■ **Try it**:
Give back the data below word for word. Any image in it should be left out.

■ **Collected data**:

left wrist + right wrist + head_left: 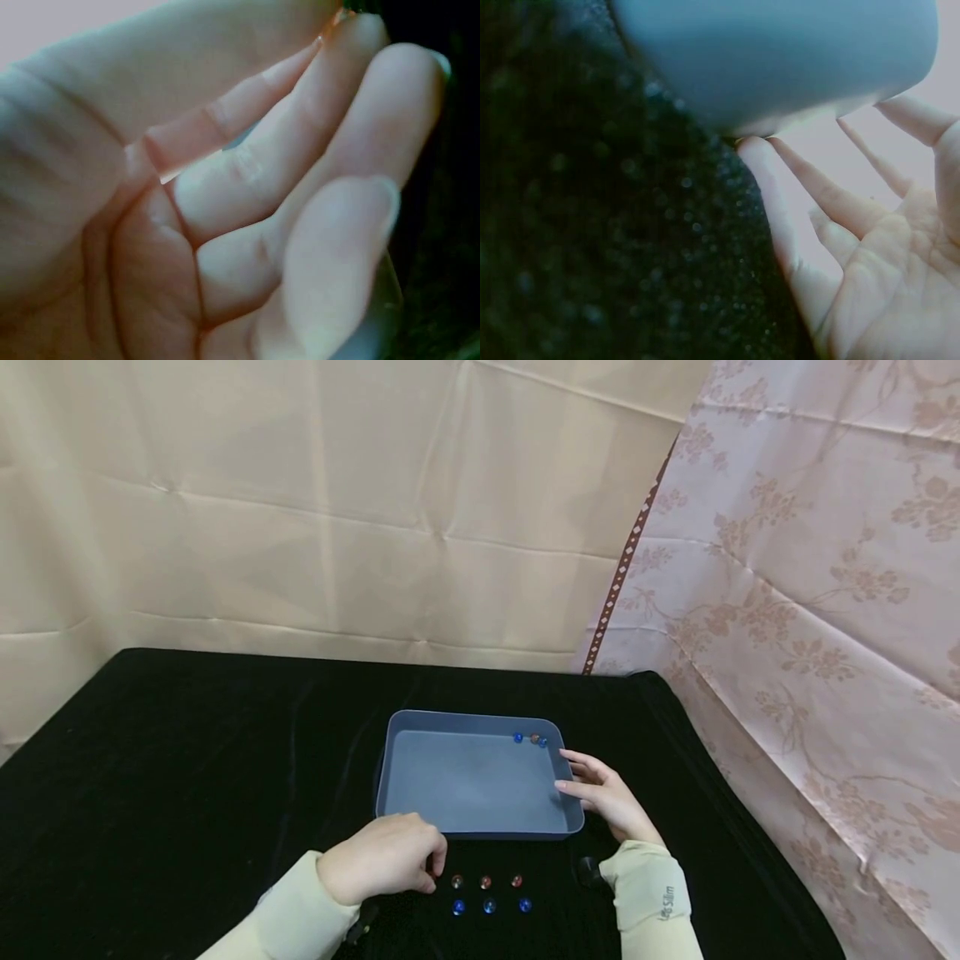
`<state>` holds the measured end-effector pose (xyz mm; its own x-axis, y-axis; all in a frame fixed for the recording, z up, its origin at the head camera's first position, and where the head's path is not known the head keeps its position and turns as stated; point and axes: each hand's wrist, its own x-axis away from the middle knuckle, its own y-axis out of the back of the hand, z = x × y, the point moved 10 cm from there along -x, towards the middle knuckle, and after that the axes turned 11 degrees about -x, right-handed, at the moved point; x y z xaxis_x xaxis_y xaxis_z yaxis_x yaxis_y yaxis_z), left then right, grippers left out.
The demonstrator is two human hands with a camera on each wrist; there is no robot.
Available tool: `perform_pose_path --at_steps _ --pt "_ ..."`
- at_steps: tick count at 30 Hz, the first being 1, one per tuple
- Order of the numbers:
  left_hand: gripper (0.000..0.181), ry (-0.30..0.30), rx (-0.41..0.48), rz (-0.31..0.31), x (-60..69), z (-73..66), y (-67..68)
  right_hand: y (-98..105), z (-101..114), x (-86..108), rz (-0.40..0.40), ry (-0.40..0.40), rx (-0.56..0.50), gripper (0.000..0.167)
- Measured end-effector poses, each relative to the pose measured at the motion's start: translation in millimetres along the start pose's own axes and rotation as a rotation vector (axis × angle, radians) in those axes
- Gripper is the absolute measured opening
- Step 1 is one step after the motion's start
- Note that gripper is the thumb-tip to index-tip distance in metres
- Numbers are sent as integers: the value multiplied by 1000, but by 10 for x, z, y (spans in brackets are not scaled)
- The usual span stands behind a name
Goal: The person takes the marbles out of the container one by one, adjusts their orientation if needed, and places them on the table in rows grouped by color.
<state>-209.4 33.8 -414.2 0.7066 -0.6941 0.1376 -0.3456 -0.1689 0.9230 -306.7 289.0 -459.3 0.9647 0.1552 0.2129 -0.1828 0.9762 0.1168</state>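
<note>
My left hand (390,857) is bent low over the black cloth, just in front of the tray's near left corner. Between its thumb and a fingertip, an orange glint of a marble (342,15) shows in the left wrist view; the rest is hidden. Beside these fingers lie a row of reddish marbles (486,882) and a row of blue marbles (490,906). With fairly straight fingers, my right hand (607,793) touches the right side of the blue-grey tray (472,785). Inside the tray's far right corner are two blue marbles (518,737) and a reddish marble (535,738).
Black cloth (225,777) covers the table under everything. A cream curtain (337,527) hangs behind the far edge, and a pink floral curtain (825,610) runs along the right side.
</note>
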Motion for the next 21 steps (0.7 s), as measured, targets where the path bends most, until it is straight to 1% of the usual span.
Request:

■ **Result of the task**:
left wrist + right wrist + head_left: 
`<state>` holds the measured end-effector pose (xyz mm; its own x-axis, y-axis; all in a frame fixed for the recording, z up, its origin at the head camera's first position, and where the head's path is not known the head keeps its position and turns as stated; point and axes: each hand's wrist, its own x-axis away from the middle knuckle, its own y-axis out of the back of the hand, z = x × y, the point moved 10 cm from there along -x, towards the middle knuckle, and after that the axes turned 11 degrees about -x, right-handed, at the moved point; x y z xaxis_x xaxis_y xaxis_z yaxis_x yaxis_y yaxis_z), left then right, grippers left out.
The demonstrator is two human hands with a camera on each wrist; there is no robot.
Available tool: `perform_pose_path --at_steps _ --pt "_ ..."`
- at_steps: tick count at 30 Hz, the first being 1, one per tuple
- Order of the numbers:
  left_hand: gripper (0.000..0.181), ry (-0.30..0.30), rx (-0.41..0.48), rz (-0.31..0.31), x (-60..69), z (-73..66), y (-67..68)
  right_hand: y (-98..105), z (-101..114), x (-86..108), rz (-0.40..0.40), ry (-0.40..0.40), rx (-0.56..0.50), gripper (0.000..0.167)
- Measured end-effector poses, each relative to the pose measured at the motion's start: translation in millimetres along the start pose's own axes and rotation as a rotation vector (axis × angle, radians) in those axes
- Gripper is the absolute measured opening
- Step 1 is one step after the motion's start
- Note that gripper is the thumb-tip to index-tip distance in metres
- Numbers are sent as integers: the value multiplied by 1000, but by 10 for x, z, y (spans in brackets are not scaled)
- The usual span stands behind a name
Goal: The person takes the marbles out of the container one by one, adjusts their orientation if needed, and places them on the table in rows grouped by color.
<state>-209.4 33.8 -414.2 0.7066 -0.6941 0.1376 -0.3456 -0.1689 0.9230 -306.7 289.0 -459.3 0.9647 0.1552 0.2129 -0.1828 0.9762 0.1168</state>
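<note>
My left hand (390,857) is bent low over the black cloth, just in front of the tray's near left corner. Between its thumb and a fingertip, an orange glint of a marble (342,15) shows in the left wrist view; the rest is hidden. Beside these fingers lie a row of reddish marbles (486,882) and a row of blue marbles (490,906). With fairly straight fingers, my right hand (607,793) touches the right side of the blue-grey tray (472,785). Inside the tray's far right corner are two blue marbles (518,737) and a reddish marble (535,738).
Black cloth (225,777) covers the table under everything. A cream curtain (337,527) hangs behind the far edge, and a pink floral curtain (825,610) runs along the right side.
</note>
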Motion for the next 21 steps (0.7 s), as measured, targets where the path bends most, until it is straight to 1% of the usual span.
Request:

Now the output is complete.